---- Input data
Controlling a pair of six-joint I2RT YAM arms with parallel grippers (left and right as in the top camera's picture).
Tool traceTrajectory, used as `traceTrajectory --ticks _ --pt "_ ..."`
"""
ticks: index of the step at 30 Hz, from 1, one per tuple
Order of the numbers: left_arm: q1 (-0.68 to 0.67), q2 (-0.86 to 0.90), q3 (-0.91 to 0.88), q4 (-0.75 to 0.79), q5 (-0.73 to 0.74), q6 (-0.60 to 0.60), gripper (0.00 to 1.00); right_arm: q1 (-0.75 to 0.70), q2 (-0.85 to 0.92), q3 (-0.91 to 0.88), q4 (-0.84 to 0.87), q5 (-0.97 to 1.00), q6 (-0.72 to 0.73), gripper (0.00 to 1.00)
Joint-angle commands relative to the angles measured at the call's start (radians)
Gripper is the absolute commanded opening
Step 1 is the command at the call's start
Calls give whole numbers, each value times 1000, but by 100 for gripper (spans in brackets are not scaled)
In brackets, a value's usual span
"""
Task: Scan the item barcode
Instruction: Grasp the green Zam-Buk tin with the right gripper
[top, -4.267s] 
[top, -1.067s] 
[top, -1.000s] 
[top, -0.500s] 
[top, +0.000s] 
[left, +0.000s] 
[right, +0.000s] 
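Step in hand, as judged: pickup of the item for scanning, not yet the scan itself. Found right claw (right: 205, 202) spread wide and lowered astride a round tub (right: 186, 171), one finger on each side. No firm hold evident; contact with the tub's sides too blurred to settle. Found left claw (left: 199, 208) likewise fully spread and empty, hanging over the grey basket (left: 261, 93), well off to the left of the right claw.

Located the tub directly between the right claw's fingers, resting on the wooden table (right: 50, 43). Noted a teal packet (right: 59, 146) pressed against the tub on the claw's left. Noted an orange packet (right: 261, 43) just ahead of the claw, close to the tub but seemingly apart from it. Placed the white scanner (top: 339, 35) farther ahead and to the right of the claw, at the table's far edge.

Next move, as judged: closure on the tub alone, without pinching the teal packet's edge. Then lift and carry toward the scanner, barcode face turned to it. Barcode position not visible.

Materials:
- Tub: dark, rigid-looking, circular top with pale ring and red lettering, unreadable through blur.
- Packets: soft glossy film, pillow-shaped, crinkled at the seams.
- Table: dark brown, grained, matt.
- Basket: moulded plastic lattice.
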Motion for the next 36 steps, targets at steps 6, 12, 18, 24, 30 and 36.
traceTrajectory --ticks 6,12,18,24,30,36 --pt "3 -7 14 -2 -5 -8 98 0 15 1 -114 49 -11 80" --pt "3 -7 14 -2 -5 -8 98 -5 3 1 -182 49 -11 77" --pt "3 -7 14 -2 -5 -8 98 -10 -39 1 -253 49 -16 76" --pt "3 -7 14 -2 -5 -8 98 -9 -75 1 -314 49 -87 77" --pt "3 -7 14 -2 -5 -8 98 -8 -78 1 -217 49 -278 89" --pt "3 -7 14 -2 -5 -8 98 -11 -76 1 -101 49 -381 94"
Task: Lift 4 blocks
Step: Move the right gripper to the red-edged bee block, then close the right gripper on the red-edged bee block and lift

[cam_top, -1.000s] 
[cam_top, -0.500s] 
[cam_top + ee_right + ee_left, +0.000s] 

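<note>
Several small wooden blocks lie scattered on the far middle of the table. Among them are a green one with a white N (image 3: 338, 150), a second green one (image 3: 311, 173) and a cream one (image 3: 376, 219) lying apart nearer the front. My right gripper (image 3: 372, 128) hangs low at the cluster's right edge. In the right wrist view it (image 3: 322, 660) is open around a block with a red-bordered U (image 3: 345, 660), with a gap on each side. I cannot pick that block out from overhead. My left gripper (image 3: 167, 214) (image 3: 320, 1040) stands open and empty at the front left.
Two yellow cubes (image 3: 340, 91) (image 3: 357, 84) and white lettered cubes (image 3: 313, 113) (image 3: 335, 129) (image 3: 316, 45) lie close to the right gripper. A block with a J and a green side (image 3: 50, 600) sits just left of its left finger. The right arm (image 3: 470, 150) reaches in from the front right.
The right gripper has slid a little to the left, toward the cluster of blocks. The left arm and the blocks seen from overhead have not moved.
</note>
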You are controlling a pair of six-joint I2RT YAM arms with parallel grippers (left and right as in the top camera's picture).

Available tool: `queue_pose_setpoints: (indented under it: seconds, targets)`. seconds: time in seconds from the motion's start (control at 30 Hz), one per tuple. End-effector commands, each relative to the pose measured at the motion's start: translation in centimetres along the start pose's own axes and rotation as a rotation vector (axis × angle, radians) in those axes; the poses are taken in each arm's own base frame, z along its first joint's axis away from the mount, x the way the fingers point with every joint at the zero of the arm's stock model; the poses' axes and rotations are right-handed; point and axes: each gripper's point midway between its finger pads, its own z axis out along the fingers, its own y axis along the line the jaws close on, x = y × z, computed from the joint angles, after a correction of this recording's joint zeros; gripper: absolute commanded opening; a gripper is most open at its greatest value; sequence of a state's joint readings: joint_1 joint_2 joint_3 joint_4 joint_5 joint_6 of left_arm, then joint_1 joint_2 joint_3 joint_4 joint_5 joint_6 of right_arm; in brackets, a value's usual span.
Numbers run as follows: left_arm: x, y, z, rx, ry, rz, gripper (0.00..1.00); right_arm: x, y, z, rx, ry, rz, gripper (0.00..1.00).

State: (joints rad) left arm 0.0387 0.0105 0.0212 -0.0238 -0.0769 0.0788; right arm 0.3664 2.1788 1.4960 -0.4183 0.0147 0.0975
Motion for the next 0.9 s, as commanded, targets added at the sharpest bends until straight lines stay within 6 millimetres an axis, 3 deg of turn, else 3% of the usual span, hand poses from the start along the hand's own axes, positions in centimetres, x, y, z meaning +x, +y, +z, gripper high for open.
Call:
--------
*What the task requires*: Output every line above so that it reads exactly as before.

*Answer space*:
Controlling a pair of six-joint I2RT YAM arms with parallel grippers (left and right as in the top camera's picture).
Tool traceTrajectory, used as `traceTrajectory --ticks _ --pt "_ ..."`
"""
ticks: index of the step at 30 Hz, from 1, one per tuple
Order of the numbers: left_arm: q1 (-0.68 to 0.67), q2 (-0.86 to 0.90), q3 (-0.91 to 0.88), q4 (-0.75 to 0.79), q5 (-0.73 to 0.74), q6 (-0.60 to 0.60), gripper (0.00 to 1.00); right_arm: q1 (-0.75 to 0.70), q2 (-0.85 to 0.92), q3 (-0.91 to 0.88), q4 (-0.84 to 0.87), q5 (-0.97 to 1.00), q6 (-0.72 to 0.73), gripper (0.00 to 1.00)
Joint-angle commands relative to the angles measured at the call's start (radians)
Gripper is the absolute commanded opening
Step 1 is the command at the call's start
Calls give whole numbers, each value times 1000, but by 100 for gripper (spans in brackets are not scaled)
In brackets, a value's usual span
"""
Task: Scan the item barcode
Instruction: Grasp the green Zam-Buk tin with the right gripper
[top, -4.267s] 
[top, -1.067s] 
[top, -1.000s] 
[top, -0.500s] 
[top, +0.000s] 
[left, +0.000s] 
[right, +0.000s] 
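Step in hand, as judged: pickup of the item for scanning, not yet the scan itself. Found right claw (right: 205, 202) spread wide and lowered astride a round tub (right: 186, 171), one finger on each side. No firm hold evident; contact with the tub's sides too blurred to settle. Found left claw (left: 199, 208) likewise fully spread and empty, hanging over the grey basket (left: 261, 93), well off to the left of the right claw.

Located the tub directly between the right claw's fingers, resting on the wooden table (right: 50, 43). Noted a teal packet (right: 59, 146) pressed against the tub on the claw's left. Noted an orange packet (right: 261, 43) just ahead of the claw, close to the tub but seemingly apart from it. Placed the white scanner (top: 339, 35) farther ahead and to the right of the claw, at the table's far edge.

Next move, as judged: closure on the tub alone, without pinching the teal packet's edge. Then lift and carry toward the scanner, barcode face turned to it. Barcode position not visible.

Materials:
- Tub: dark, rigid-looking, circular top with pale ring and red lettering, unreadable through blur.
- Packets: soft glossy film, pillow-shaped, crinkled at the seams.
- Table: dark brown, grained, matt.
- Basket: moulded plastic lattice.
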Motion for the next 36 steps, targets at steps 6, 12, 18, 24, 30 and 36.
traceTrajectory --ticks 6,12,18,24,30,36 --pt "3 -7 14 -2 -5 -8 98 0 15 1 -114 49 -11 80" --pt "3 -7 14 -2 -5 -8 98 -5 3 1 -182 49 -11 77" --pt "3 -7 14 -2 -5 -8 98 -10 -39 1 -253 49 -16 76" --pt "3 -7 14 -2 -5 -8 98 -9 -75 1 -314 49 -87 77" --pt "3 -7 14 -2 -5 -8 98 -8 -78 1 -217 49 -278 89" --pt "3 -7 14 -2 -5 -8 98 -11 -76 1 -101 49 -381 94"
Task: Lift 4 blocks
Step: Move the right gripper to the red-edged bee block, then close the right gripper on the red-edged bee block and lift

[cam_top, -1.000s] 
[cam_top, -0.500s] 
[cam_top + ee_right + ee_left, +0.000s] 

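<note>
Several small wooden blocks lie scattered on the far middle of the table. Among them are a green one with a white N (image 3: 338, 150), a second green one (image 3: 311, 173) and a cream one (image 3: 376, 219) lying apart nearer the front. My right gripper (image 3: 372, 128) hangs low at the cluster's right edge. In the right wrist view it (image 3: 322, 660) is open around a block with a red-bordered U (image 3: 345, 660), with a gap on each side. I cannot pick that block out from overhead. My left gripper (image 3: 167, 214) (image 3: 320, 1040) stands open and empty at the front left.
Two yellow cubes (image 3: 340, 91) (image 3: 357, 84) and white lettered cubes (image 3: 313, 113) (image 3: 335, 129) (image 3: 316, 45) lie close to the right gripper. A block with a J and a green side (image 3: 50, 600) sits just left of its left finger. The right arm (image 3: 470, 150) reaches in from the front right.
The right gripper has slid a little to the left, toward the cluster of blocks. The left arm and the blocks seen from overhead have not moved.
</note>
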You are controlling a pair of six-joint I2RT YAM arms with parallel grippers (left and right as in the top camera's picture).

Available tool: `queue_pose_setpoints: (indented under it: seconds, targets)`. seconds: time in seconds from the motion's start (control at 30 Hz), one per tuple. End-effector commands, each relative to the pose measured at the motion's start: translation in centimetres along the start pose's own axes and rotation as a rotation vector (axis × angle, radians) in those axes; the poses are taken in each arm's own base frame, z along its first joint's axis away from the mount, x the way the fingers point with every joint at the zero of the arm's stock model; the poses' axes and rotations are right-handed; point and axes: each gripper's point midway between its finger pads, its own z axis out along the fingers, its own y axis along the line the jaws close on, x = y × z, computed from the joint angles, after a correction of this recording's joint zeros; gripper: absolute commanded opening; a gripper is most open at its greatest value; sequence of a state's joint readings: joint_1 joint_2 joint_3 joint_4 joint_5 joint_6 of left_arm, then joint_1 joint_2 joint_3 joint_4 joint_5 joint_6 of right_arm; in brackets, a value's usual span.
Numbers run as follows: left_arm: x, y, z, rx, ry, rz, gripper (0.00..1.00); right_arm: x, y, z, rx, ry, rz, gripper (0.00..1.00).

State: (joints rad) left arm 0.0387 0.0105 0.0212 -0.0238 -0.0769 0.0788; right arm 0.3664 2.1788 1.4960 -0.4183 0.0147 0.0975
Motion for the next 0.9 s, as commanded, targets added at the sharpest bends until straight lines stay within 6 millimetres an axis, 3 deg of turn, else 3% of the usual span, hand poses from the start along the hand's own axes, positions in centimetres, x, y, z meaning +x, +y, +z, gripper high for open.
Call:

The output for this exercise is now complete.